Alrededor del 30 por ciento de los estadounidenses tienen empleos que les permiten trabajar desde casa. Este número se reduce en forma drástica para las personas negras y latinas y, en especial, para los inmigrantes. En la fuerza laboral en Estados Unidos, solo el 16 por ciento de los trabajadores latinos y el 18 por ciento de los afroestadounidenses pueden trabajar desde casa, en comparación con cerca del 30 por ciento de los blancos y el 37 por ciento de los asiáticoestadounidenses.
La brecha en el trabajo a distancia es una de las maneras en que la pandemia subraya las desigualdades en la riqueza y la educación en este país. Mi hermano y miles de otros trabajadores esenciales ponen en riesgo su bienestar al laborar en lugares en los que de manera regular entran en contacto con cientos de potenciales portadores del coronavirus. Enfrentan riesgos legales, financieros y de salud sin precedentes que prevalecerán durante mucho más tiempo que esta pandemia.

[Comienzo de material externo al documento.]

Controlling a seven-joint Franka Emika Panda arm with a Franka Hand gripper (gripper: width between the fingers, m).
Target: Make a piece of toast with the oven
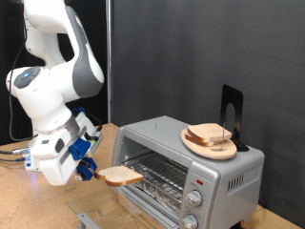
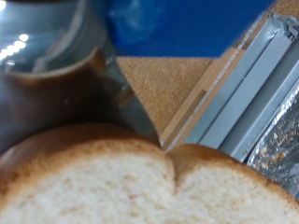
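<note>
The piece of toast (image 1: 121,175), pale with a tan crust, is held flat between the fingers of my gripper (image 1: 92,171) just outside the open front of the oven (image 1: 181,157). In the wrist view the toast (image 2: 140,187) fills the near part of the picture, with one blurred dark finger (image 2: 56,93) over it and the oven's open door and foil-lined tray (image 2: 252,93) beyond. The silver-grey oven stands on the wooden table with its wire rack (image 1: 157,172) showing and its knobs (image 1: 195,197) at the exterior view's right.
A round wooden plate (image 1: 193,143) with more bread slices (image 1: 210,135) sits on top of the oven, next to a black upright stand (image 1: 232,114). A black curtain hangs behind. The wooden table (image 1: 19,205) extends towards the exterior view's bottom left.
</note>
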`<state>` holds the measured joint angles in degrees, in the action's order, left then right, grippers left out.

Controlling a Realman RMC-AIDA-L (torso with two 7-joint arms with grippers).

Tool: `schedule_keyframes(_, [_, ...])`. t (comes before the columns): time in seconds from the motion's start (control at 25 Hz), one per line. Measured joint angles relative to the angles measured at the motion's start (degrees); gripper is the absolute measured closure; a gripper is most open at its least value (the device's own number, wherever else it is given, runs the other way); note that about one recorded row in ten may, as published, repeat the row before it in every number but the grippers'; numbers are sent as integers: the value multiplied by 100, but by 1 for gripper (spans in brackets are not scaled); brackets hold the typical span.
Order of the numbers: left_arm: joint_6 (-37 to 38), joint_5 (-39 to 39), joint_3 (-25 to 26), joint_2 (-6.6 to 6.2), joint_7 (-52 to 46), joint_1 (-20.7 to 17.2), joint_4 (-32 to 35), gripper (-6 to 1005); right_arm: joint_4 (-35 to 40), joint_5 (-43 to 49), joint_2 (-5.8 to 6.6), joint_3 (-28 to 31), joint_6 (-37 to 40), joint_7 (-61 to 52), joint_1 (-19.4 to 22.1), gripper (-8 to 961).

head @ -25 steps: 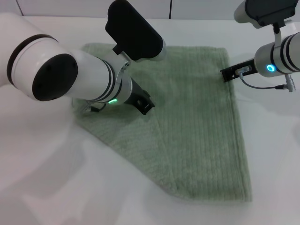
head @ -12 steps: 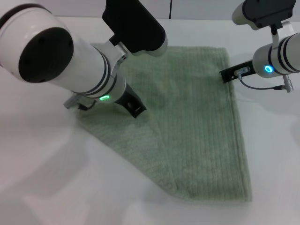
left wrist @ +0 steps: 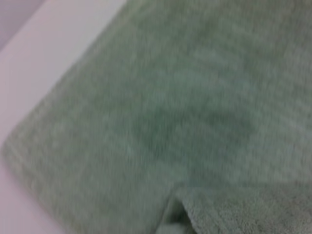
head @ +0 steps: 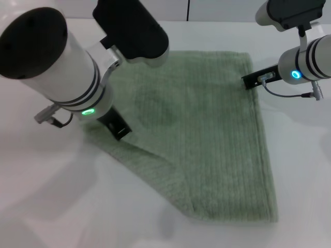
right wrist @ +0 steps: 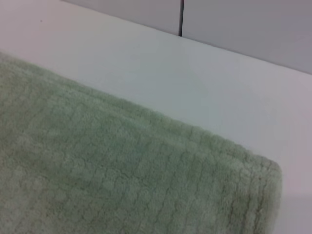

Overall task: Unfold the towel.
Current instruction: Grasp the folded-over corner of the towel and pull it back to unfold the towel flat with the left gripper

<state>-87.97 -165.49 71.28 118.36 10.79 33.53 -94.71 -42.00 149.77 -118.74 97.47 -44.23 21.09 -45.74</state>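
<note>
The pale sage-green towel (head: 207, 134) lies spread on the white table, with a folded flap along its near left side. My left gripper (head: 119, 129) is low at the towel's left part, shut on the flap's edge. The left wrist view shows the towel (left wrist: 195, 97) close up, with the raised flap (left wrist: 234, 209) at one side. My right gripper (head: 250, 81) sits at the towel's far right corner. The right wrist view shows that corner (right wrist: 263, 175) lying flat.
The white table (head: 51, 196) has bare surface to the left, in front and to the right of the towel. A grey wall with a dark seam (right wrist: 181, 17) runs behind the table's far edge.
My left gripper has moved left and toward me, drawing the flap's edge with it, so more of the towel's middle lies uncovered. The right arm has not moved.
</note>
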Motion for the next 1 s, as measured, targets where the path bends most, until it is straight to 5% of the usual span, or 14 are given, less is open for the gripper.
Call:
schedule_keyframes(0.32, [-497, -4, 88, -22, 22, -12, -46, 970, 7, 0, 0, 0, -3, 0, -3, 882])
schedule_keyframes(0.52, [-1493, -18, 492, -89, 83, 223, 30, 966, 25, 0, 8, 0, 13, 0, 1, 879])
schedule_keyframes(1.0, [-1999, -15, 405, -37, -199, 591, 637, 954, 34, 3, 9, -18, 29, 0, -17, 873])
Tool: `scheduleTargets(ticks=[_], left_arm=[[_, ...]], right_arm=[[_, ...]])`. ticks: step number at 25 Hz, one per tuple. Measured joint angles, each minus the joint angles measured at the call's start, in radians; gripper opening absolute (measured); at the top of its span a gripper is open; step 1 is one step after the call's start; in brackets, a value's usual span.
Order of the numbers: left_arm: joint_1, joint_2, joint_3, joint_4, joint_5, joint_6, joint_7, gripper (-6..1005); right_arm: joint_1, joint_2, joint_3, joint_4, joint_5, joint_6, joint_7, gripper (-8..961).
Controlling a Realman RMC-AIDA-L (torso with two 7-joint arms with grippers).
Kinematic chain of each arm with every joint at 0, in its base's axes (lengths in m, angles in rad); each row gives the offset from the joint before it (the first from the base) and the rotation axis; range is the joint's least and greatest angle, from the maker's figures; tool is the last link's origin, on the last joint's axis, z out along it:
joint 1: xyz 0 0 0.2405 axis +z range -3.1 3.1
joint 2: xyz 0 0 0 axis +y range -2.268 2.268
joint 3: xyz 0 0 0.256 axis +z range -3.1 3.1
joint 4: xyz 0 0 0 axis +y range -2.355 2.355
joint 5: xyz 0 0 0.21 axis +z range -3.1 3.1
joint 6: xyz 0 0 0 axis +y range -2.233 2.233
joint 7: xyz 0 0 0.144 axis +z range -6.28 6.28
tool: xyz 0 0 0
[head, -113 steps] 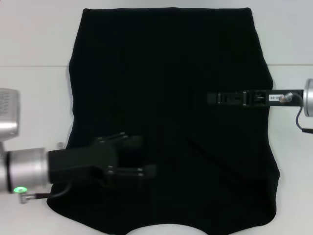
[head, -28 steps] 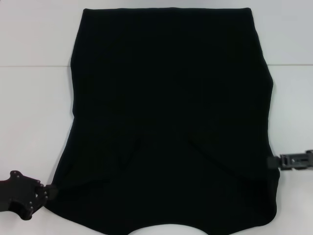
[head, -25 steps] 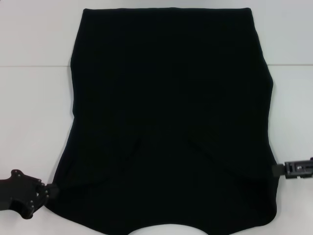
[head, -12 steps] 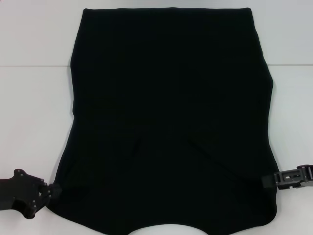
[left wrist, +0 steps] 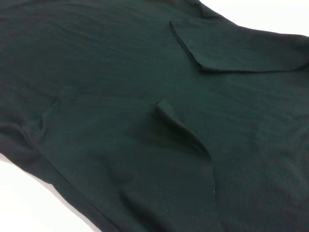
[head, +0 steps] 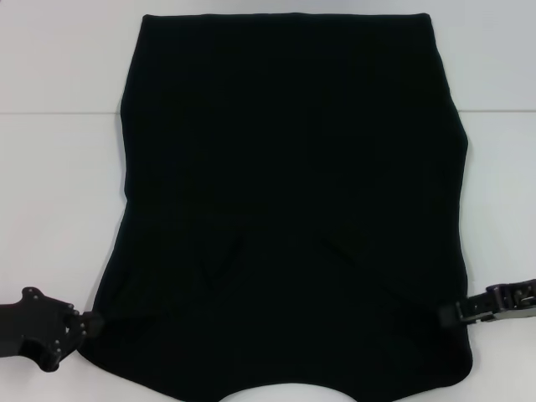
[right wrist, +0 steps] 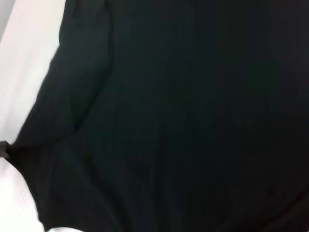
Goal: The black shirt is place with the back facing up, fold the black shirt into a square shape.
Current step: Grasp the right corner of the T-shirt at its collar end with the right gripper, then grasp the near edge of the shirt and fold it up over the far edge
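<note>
The black shirt [head: 289,193] lies flat on the white table [head: 59,184], plain side up, its sides folded inward so it forms a tall panel. The neckline curve is at the near edge. My left gripper [head: 84,325] is low at the shirt's near left corner, touching its edge. My right gripper [head: 452,311] is low at the near right edge, its tip over the cloth. The left wrist view shows the shirt [left wrist: 145,96] with a folded sleeve flap [left wrist: 231,48] and a raised crease. The right wrist view is filled by the shirt [right wrist: 183,116].
A table seam [head: 50,113] runs across behind the shirt's upper half. White table surface shows on both sides of the shirt and along the near edge by the neckline [head: 280,392].
My right gripper has moved nearer and inward, from beside the right edge to over it. My left gripper has stayed at the near left corner. Earlier both arms were over the shirt.
</note>
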Motion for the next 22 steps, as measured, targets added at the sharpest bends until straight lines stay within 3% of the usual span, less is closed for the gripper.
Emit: scheduleTargets(ticks=[10,18,22], left_arm=[[0.000,0.002,-0.005,-0.001,0.000,-0.003,0.004,22],[0.000,0.000,-0.005,0.004,0.000,0.009,-0.025,22],[0.003,0.000,-0.008,0.020,-0.002,0.061,-0.054,23]], right_arm=[[0.002,0.013,0.009,-0.009,-0.051,0.024,0.017,216],[-0.050,0.022,0.047,-0.065,-0.047,-0.006,-0.023,31],[-0.082,0.020,0.099,-0.069,-0.049,-0.041,-0.083,31]])
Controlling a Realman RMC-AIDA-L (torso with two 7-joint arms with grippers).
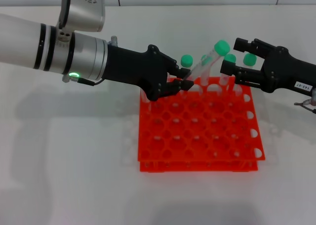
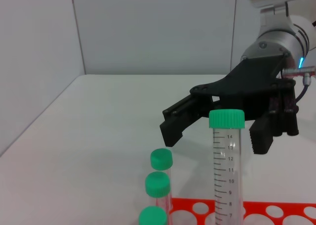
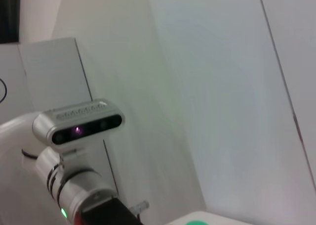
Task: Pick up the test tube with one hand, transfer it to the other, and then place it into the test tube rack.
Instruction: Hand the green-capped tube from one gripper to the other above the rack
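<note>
Clearly mid-handover: the pickup looked done, while the transfer and the placing in the test tube rack [image 1: 197, 131] were left, judging by how things lay. The left gripper [image 1: 183, 84] was clamped on the lower body of the test tube [image 1: 210, 62], which leaned with its green cap up and toward the right arm, above the rack's far edge. The right gripper [image 1: 239, 57] sat just beside the cap, fingers apart, not touching the tube as far as the head view showed. In the left wrist view the tube [image 2: 226, 165] stood in front, with the right gripper [image 2: 217, 131] open just behind the cap. Other green-capped tubes [image 2: 158, 185] stood in the rack's far row. The right wrist view showed mostly the left arm [image 3: 74, 195] and a sliver of green cap, no fingers.
</note>
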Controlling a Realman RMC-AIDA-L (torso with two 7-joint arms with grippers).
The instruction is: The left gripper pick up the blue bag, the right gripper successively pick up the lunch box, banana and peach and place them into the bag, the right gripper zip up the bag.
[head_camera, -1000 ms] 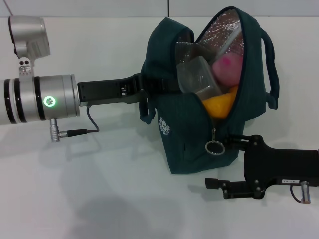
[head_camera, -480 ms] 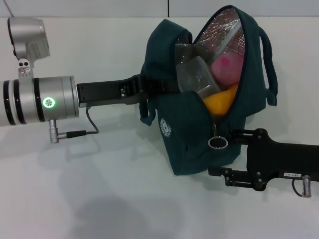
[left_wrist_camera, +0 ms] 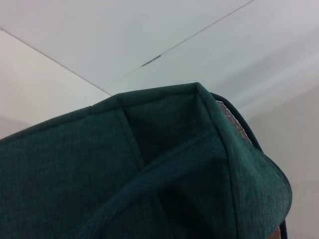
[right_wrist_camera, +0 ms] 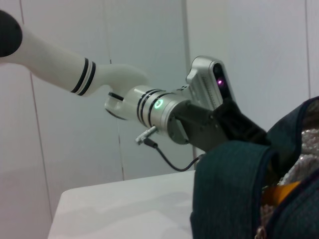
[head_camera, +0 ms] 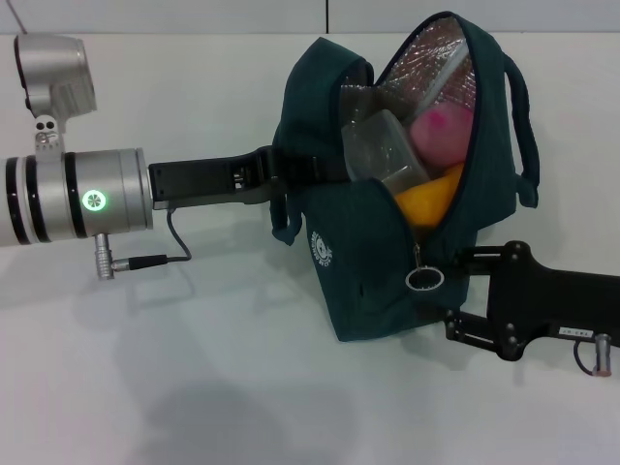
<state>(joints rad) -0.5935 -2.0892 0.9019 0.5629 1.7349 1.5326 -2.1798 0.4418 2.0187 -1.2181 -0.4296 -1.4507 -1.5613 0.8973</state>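
Three things sit inside the blue bag — the lunch box, the peach and the banana — with its mouth gaping wide on the white worktop. My left end effector is clenched on the bag's near handle, holding it upright. My right end effector is at the bag's lower front, beside the ring-pull zipper — its fingers spread.
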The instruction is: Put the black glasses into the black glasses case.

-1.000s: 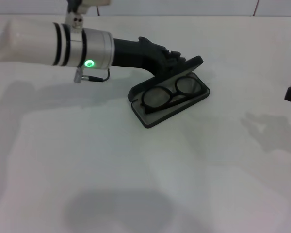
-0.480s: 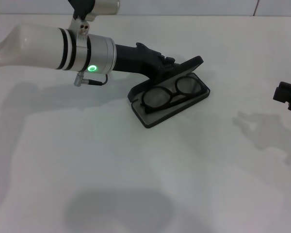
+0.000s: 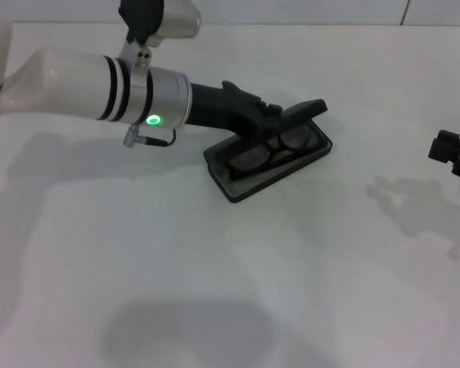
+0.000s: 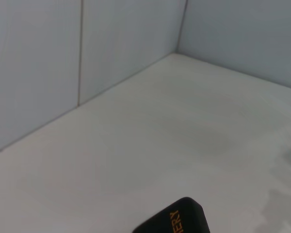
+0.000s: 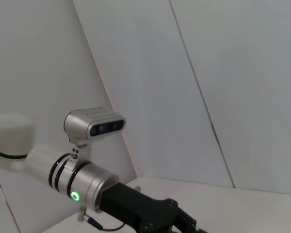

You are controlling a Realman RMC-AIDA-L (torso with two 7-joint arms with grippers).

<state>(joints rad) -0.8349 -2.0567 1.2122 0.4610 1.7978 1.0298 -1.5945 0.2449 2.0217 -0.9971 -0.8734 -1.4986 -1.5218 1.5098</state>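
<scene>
The black glasses [image 3: 264, 153] lie inside the black glasses case [image 3: 238, 182] on the white counter [image 3: 230, 268]. The left hand [image 3: 272, 116] presses on the half-lowered lid [image 3: 303, 111]; whether its fingers are open cannot be told. The right hand [image 3: 454, 153] sits near the counter's right edge, its state unclear.

Bright even overhead light, soft grey shadows, slight blur
</scene>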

Reflexiono sobre la brecha socioeconómica dentro de mi propia familia. Los inmigrantes como mi hermano y mi madre no tienen más opciones que ir a trabajar y arriesgarse a contraer la enfermedad o quedarse en casa sin paga. Para escapar del clamor de las malas noticias, mi madre lee la Biblia y toca su guitarra. Ella limpiaba los pasillos de su edificio hasta que le supliqué que lo dejara de hacer por su seguridad. Sin embargo, la última vez que hablamos, me confesó que se le ha dificultado mantenerse animada. Solo puedo decir: Perdóname, mami. Desearía poder hacer más.